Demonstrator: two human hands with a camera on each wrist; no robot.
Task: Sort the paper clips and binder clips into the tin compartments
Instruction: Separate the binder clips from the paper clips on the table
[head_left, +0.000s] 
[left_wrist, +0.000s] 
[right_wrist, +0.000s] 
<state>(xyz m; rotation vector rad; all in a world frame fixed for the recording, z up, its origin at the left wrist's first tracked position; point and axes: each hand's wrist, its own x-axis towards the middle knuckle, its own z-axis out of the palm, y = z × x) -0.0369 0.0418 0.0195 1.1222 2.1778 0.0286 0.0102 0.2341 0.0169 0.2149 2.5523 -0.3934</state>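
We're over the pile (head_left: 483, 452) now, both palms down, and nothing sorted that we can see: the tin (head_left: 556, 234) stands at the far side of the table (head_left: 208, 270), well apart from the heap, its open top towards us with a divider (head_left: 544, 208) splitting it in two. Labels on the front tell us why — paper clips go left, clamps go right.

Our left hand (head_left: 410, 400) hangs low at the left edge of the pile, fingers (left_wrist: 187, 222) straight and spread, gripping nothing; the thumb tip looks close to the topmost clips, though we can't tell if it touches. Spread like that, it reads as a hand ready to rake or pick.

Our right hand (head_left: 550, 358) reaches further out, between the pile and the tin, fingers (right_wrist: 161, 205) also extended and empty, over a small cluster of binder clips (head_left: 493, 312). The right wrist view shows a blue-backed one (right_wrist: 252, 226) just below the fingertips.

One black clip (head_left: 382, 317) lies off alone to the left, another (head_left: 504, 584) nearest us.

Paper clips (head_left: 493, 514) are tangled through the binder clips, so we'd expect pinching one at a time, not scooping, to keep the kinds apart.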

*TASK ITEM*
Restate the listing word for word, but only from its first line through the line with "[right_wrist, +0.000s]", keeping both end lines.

*RESULT OF THE TASK*
Demonstrator: two human hands with a camera on each wrist; no robot.
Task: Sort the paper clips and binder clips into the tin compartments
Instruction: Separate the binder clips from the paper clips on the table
[head_left, +0.000s] 
[left_wrist, +0.000s] 
[right_wrist, +0.000s] 

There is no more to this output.